I think this is definitely a problem in practice. It makes importing / exporting the tree data much harder.

Another problem is IAVL requires rebalancing, which is extra work (and I think potential security concerns?) for gas cost estimates. I'm not sure concretely how expensive I/O is for a rebalance, I would anticipate that its large.

I don't believe the I/O cost for a single rebalance is large, since the iAVL monitors for anytime the difference in height of any 2 branches of a node exceeds 2 and rebalances immediately.

The bigger problem is probably the frequency of these relatively inexpensive rebalances which can definitely add up

Still requires concrete analysis tho

The concern I have is that rebalancing is typically analyzed in the random write setting. We really want to be secure / optimize for malicious writes, as we should expect there to exist a malicious attacker who will write and delete in a strategy that will require the largest rebalancing. (An example of this sort of idea is an attacker placing many elements with the same hash or consecutive hashes within a hashmap)

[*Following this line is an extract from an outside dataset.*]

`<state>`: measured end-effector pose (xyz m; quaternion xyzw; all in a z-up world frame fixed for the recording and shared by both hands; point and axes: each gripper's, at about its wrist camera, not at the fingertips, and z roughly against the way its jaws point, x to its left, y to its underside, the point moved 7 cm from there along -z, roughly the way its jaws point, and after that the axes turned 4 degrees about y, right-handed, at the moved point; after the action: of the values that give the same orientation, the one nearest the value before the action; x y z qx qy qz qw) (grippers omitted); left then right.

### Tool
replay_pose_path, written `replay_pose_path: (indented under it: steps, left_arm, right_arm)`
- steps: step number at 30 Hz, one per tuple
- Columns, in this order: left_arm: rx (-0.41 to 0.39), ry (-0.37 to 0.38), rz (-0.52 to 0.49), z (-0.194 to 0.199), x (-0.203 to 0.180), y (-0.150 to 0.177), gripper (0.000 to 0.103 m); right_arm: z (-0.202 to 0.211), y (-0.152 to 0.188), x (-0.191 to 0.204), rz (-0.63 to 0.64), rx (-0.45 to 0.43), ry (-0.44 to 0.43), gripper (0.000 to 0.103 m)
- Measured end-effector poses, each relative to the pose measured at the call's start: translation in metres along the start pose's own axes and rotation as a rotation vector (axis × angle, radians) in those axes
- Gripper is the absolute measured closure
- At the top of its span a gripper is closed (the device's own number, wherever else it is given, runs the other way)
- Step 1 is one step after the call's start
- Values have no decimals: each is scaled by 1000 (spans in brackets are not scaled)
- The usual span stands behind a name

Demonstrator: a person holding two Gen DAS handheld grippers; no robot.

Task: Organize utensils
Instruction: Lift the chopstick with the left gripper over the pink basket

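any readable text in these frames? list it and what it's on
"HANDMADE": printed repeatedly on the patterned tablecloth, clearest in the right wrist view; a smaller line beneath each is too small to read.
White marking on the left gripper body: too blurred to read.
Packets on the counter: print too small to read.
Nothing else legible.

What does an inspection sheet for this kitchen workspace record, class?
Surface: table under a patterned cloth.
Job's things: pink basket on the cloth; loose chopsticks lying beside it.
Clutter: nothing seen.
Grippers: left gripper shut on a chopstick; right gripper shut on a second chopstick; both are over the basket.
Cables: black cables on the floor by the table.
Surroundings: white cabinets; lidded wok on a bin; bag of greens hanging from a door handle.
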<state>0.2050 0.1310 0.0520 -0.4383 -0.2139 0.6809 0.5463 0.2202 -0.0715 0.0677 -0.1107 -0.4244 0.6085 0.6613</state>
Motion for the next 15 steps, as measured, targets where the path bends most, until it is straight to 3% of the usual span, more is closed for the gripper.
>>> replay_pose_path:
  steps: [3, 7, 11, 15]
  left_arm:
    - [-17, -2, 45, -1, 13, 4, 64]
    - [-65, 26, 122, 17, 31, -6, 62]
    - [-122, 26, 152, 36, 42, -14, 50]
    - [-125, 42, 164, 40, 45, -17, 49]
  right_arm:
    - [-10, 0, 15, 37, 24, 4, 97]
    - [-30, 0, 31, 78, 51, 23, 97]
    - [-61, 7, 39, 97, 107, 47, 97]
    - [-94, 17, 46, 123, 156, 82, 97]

A single rebalance is ill-defined, as it depends on the size of the sub-tree being rebalanced, we have to consider the cost for an attacker to cause worst-case rebalances (e.g. large sub-trees)

AFAIK, our AVL tree re-balance time is linear in the sub-tree size, due to having to merkelize the entire sub-tree.

jackzampolin

Great spec @AdityaSripal! Had a couple of small Qs but otherwise 👍 from me.

jackzampolin · 2019-09-11T00:09:37Z

docs/immutable_tree.md

+	if t.root == nil {
+		return 0, nil
+	}
+	return t.root.get(t, key)


Do we need to explain what t.root.get(t, key) does here?

jackzampolin · 2019-09-11T00:09:59Z

docs/immutable_tree.md

+	if t.root == nil {
+		return nil, nil
+	}
+	return t.root.getByIndex(t, index)


Do we need to explain what t.root.getByIndex(t, index) does here?

jackzampolin · 2019-09-11T00:11:36Z

docs/key_format.md

+// orphanKey: o|50|30|0xABCD
+var toVersion, fromVersion int64
+var hash []byte
+orphanKeyFormat.Scan(orphanKey, &toVersion, &fromVersion, hash)


What does this orphanKeyFormat.Scan(orphanKey, &toVersion, &fromVersion, hash) function do? Just break up the key on |?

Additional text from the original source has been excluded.